Beyond Pairwise: Provably Fast Algorithms for Approximate $k$-Way Similarity Search

Part of Advances in Neural Information Processing Systems 26 (NIPS 2013)

Bibtex Metadata Paper Reviews

Authors

Anshumali Shrivastava, Ping Li

Abstract

We go beyond the notion of pairwise similarity and look into search problems with $k$-way similarity functions. In this paper, we focus on problems related to \emph{3-way Jaccard} similarity: $\mathcal{R}^{3way}= \frac{|S_1 \cap S_2 \cap S_3|}{|S_1 \cup S_2 \cup S_3|}$, $S_1, S_2, S_3 \in \mathcal{C}$, where $\mathcal{C}$ is a size $n$ collection of sets (or binary vectors).
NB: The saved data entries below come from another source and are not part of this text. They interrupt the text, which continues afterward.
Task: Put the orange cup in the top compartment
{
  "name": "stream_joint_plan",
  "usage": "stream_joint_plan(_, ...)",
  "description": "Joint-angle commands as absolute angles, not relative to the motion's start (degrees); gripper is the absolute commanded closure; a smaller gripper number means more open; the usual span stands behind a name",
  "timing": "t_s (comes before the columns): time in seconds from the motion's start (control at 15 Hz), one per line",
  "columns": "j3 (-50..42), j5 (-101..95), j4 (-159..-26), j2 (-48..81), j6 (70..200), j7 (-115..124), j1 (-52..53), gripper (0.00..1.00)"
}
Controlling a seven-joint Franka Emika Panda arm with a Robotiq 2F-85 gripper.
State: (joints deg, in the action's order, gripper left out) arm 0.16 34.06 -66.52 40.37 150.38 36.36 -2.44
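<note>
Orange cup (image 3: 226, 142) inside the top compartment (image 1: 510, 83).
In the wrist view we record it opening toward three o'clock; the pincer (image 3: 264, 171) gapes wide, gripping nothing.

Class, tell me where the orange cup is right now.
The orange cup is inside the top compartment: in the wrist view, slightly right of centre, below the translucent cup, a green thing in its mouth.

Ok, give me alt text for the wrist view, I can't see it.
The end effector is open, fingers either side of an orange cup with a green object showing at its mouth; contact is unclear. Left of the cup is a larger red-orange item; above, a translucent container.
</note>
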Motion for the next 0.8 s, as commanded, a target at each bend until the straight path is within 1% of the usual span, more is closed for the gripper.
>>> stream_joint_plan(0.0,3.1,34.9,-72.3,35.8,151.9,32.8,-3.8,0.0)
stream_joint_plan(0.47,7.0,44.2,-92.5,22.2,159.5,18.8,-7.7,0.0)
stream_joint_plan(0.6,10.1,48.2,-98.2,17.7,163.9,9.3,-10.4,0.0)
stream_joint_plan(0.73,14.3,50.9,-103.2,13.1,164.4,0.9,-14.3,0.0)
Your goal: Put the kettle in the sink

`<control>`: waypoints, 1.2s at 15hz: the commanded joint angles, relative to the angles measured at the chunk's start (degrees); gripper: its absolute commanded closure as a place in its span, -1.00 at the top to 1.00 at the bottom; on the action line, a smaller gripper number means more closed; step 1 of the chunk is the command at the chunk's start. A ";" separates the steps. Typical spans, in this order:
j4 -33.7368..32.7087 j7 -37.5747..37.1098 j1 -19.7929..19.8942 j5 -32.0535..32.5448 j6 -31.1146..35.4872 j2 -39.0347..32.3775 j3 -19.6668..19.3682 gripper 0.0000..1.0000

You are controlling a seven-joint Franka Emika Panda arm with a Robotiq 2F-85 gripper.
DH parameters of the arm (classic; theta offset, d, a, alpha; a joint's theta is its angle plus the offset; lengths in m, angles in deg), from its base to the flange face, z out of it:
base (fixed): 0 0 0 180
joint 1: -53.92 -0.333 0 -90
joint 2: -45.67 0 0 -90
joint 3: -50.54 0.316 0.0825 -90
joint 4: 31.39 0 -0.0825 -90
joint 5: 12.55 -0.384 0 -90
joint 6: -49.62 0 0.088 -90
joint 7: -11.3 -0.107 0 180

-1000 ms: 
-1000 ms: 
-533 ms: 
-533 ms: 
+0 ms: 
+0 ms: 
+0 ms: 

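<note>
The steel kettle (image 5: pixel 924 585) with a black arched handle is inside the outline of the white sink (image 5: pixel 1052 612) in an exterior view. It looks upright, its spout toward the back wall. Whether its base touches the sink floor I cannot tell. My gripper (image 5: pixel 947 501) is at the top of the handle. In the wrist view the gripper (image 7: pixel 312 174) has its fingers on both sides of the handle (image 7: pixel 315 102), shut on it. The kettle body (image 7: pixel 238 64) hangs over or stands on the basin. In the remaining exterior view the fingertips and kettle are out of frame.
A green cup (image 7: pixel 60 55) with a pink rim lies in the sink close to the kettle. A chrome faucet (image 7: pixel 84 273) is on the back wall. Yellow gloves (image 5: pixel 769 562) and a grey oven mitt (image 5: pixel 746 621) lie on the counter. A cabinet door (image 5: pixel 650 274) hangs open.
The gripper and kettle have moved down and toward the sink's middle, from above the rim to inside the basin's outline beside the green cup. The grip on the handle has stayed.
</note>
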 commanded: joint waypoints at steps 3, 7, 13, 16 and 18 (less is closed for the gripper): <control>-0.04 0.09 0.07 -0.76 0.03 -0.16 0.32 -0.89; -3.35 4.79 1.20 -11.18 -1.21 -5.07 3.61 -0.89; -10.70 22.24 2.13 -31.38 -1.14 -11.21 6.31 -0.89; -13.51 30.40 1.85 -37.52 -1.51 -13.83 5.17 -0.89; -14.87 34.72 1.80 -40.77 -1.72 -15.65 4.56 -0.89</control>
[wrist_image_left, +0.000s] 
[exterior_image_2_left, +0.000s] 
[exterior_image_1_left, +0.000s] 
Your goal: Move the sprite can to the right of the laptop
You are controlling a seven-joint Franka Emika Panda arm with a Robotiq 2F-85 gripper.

We show that approximate $\mathcal{R}^{3way}$ similarity search problems admit fast algorithms with provable guarantees, analogous to the pairwise case. Our analysis and speedup guarantees naturally extend to $k$-way resemblance. In the process, we extend traditional framework of \emph{locality sensitive hashing (LSH)} to handle higher order similarities, which could be of independent theoretical interest. The applicability of $\mathcal{R}^{3way}$ search is shown on the Google sets" application. In addition, we demonstrate the advantage of $\mathcal{R}^{3way}$ resemblance over the pairwise case in improving retrieval quality."